Assignment: Count the lines below holding "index" and answer with that number only.

□ □ □ □ □ □ □

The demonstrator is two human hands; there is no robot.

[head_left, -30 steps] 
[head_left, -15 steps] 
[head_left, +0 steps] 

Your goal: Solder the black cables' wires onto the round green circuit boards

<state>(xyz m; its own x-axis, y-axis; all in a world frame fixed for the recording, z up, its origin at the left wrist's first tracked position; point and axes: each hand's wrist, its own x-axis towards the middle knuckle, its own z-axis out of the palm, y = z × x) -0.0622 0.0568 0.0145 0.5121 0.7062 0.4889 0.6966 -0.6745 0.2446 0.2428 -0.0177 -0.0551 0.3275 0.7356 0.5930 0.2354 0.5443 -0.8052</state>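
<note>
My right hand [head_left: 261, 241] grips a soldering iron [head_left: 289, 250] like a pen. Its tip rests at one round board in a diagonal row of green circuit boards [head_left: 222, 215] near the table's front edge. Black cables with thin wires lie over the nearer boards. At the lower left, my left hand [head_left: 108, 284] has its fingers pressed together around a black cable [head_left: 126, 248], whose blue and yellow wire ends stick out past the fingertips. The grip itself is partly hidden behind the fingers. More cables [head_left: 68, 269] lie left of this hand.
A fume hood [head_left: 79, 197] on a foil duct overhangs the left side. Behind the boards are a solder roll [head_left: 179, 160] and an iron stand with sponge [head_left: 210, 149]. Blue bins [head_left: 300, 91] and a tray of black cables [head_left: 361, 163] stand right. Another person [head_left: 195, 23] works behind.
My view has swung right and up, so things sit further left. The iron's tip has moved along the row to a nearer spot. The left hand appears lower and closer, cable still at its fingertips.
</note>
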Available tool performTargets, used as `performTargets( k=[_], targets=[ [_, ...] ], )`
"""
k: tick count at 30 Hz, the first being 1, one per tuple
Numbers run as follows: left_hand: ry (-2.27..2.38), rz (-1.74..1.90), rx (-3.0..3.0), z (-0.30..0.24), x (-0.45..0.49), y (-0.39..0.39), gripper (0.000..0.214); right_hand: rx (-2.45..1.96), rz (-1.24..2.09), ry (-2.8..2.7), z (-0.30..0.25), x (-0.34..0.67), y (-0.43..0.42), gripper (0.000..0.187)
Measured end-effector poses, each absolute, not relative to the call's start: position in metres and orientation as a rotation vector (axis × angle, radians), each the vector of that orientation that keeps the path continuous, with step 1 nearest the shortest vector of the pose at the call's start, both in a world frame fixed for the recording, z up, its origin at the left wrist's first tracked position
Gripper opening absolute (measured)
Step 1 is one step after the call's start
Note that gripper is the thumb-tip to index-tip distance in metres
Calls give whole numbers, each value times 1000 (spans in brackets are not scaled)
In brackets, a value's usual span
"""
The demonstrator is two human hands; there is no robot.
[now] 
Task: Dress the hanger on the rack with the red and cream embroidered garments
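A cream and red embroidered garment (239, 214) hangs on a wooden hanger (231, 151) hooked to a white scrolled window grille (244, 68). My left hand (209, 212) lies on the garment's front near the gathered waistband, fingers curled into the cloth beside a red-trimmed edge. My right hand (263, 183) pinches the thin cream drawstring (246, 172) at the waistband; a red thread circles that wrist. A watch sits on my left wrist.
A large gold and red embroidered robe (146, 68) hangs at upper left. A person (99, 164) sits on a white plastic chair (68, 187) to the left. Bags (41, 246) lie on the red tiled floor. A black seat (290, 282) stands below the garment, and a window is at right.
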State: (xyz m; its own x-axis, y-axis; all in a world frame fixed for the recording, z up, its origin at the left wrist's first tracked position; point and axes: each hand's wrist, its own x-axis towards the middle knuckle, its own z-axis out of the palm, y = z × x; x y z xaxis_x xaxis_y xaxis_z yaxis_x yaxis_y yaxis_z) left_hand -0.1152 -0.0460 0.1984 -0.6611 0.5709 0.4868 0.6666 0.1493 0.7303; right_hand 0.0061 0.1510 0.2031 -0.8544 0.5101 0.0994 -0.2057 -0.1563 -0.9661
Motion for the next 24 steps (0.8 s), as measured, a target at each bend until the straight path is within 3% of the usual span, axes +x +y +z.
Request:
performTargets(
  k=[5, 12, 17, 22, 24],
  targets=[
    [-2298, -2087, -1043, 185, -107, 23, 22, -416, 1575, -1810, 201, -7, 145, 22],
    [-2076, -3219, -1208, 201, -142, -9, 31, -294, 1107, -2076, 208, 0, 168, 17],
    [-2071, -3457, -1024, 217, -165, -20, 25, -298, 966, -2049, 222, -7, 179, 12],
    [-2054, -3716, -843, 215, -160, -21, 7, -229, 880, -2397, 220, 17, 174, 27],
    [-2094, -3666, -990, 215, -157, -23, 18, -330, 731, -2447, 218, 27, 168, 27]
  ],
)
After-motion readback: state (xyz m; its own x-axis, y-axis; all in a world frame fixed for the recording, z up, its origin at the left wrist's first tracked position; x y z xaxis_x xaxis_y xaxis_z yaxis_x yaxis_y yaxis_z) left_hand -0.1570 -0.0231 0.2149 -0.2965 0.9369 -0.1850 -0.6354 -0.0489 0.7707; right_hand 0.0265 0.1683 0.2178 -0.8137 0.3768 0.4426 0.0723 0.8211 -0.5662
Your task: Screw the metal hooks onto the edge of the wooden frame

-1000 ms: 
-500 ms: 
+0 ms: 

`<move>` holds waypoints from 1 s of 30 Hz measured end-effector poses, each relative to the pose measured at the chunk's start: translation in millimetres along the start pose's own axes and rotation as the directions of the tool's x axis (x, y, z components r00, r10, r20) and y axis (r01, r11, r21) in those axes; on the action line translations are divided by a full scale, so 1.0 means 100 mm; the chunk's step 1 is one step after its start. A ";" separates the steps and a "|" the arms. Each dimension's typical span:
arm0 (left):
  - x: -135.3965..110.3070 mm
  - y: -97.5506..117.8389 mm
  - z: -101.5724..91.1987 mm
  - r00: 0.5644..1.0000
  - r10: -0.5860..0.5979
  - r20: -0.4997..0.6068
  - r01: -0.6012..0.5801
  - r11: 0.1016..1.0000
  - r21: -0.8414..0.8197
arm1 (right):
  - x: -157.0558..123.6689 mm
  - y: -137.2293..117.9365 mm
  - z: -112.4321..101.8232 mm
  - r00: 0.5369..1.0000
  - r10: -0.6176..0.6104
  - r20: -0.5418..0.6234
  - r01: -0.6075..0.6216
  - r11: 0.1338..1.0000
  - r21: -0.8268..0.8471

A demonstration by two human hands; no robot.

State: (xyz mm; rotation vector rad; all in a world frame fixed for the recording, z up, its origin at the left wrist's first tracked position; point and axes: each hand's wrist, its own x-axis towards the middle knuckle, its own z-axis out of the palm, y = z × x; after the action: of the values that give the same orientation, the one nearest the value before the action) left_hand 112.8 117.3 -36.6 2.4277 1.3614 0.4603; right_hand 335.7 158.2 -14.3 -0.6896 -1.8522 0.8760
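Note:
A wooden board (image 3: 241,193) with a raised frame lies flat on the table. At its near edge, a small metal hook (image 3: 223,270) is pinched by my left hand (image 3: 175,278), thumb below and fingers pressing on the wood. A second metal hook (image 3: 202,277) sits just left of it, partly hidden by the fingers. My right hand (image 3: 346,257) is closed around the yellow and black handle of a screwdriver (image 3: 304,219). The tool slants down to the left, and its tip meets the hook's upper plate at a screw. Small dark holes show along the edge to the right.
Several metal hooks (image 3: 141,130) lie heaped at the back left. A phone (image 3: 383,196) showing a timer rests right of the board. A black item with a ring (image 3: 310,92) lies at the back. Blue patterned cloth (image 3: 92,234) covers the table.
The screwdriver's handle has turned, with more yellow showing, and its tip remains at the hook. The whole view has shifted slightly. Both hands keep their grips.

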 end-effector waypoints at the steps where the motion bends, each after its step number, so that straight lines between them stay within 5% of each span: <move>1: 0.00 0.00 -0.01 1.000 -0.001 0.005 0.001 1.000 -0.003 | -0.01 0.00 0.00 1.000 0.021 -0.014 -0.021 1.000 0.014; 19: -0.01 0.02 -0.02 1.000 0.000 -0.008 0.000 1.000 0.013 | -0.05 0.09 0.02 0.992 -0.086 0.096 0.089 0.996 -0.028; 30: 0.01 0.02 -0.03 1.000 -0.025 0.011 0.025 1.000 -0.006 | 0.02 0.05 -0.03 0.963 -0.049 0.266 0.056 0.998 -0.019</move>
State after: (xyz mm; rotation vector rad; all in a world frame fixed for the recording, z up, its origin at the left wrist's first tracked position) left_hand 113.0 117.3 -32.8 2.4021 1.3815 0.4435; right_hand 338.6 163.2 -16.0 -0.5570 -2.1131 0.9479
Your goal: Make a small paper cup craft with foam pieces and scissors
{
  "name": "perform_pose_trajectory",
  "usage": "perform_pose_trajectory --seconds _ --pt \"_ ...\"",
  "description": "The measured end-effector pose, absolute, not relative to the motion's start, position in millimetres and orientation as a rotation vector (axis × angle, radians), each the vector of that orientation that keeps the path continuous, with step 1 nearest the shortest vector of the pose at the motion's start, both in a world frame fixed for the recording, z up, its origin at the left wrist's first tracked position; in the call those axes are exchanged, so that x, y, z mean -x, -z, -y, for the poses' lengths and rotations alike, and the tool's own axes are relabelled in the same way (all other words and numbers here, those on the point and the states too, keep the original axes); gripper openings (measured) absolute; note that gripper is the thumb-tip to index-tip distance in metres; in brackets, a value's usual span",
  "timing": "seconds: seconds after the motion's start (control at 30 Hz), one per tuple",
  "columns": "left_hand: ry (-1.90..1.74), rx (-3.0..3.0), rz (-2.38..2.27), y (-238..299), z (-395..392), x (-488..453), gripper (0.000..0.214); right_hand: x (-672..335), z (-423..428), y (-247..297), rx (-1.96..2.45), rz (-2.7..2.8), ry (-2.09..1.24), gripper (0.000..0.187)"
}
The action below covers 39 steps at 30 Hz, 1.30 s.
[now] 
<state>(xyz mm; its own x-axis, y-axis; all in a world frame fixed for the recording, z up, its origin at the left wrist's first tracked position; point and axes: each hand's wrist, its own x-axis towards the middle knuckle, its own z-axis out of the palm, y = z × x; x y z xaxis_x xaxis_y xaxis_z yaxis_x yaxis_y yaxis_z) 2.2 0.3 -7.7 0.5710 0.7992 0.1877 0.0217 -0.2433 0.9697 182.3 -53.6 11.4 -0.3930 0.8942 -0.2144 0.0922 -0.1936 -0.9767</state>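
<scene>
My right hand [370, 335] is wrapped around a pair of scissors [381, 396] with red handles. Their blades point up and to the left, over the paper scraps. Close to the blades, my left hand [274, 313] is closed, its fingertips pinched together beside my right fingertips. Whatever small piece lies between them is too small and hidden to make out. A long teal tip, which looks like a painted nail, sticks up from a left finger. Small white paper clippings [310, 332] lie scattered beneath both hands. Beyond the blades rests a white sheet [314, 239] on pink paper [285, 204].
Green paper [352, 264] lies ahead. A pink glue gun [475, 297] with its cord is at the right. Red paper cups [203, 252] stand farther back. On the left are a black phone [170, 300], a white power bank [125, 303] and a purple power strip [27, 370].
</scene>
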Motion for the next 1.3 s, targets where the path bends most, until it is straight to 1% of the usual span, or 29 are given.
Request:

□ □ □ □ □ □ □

Solution for this exercise: 2